Dataset records:
═══

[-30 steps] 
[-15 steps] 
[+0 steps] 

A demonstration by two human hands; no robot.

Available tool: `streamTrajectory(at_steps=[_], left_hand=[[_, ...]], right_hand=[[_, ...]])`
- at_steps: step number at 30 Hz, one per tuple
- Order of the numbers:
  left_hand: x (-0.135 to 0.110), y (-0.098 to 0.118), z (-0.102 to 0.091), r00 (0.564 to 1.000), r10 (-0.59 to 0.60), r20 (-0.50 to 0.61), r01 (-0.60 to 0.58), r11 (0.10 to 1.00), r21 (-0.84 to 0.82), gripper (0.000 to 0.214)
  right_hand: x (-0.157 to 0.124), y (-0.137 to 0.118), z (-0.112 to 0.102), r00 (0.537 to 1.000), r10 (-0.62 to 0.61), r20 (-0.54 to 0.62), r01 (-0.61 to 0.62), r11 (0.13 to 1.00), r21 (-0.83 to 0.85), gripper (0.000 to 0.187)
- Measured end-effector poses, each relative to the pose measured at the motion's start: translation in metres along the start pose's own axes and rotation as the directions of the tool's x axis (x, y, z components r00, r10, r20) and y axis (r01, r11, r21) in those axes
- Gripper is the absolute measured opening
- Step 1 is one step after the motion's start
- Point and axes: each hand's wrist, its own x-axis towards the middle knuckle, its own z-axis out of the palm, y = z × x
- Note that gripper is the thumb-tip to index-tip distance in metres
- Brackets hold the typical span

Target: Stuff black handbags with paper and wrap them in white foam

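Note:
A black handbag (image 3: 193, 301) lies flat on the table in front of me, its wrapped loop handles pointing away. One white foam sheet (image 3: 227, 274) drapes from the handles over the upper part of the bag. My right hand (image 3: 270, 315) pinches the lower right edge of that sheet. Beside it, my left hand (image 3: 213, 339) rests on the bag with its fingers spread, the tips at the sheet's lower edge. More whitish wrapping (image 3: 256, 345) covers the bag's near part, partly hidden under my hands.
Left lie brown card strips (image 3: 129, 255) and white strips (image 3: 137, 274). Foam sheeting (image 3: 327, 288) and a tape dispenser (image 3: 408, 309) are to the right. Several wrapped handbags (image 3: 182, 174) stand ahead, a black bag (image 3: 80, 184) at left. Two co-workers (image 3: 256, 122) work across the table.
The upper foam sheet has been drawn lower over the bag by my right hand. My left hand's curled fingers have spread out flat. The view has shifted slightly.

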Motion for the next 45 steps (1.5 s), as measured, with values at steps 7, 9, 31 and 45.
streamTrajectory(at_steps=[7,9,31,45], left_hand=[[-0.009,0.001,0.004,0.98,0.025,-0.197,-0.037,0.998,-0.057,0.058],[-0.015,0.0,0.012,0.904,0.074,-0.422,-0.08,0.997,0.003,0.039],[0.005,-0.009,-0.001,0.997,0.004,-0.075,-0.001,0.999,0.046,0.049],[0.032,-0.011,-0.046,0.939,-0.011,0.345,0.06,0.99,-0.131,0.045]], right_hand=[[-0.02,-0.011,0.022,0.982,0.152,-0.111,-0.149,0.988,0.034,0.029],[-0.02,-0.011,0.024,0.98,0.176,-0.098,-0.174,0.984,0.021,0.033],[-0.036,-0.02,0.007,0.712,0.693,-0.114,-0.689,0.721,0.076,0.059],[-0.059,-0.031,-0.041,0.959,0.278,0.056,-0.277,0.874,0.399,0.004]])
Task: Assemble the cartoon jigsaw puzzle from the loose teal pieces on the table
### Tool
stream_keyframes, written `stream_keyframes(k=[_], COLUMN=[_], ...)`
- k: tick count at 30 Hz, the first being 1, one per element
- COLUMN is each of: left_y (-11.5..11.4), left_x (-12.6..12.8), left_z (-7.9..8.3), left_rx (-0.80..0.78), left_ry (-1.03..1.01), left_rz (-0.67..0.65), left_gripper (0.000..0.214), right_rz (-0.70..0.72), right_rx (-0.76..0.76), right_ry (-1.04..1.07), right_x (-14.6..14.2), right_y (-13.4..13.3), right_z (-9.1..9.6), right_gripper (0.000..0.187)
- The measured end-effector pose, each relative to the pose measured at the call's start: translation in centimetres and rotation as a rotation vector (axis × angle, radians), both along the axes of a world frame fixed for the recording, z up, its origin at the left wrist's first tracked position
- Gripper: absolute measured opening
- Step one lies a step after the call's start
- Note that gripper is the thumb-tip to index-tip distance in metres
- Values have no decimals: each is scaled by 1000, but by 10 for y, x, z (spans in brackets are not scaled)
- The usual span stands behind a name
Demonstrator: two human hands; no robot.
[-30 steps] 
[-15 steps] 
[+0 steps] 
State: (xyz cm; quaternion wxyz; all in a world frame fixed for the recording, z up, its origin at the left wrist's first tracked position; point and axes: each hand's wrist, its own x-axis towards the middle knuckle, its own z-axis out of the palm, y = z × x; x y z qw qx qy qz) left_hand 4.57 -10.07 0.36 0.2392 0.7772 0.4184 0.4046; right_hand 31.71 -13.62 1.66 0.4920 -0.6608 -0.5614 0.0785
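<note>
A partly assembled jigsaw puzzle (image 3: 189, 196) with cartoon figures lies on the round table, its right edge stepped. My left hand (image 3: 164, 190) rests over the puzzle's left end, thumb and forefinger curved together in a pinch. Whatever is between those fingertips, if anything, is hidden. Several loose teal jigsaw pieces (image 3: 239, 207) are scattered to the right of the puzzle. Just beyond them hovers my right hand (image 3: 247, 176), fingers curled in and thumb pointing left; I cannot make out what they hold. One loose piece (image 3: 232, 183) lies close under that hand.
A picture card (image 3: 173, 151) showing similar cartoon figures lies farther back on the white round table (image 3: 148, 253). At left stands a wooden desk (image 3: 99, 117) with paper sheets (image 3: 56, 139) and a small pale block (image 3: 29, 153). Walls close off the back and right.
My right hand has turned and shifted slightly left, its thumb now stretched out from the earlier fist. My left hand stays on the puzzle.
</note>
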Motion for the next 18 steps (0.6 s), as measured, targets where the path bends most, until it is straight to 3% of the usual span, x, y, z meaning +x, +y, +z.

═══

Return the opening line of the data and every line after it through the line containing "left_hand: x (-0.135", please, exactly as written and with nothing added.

[-30 steps] 
[-15 steps] 
[+0 steps] 

A demonstration by two human hands; no robot.

Available tool: `streamTrajectory(at_steps=[_], left_hand=[[_, ...]], right_hand=[[_, ...]])`
- at_steps: step number at 30 Hz, one per tuple
- Order of the numbers:
  left_hand: x (-0.135 to 0.110), y (-0.098 to 0.118), z (-0.102 to 0.091), r00 (0.564 to 1.000), r10 (-0.59 to 0.60), r20 (-0.50 to 0.61), r01 (-0.60 to 0.58), r11 (0.10 to 1.00), r21 (-0.84 to 0.82), gripper (0.000 to 0.214)

The exercise requires no further work.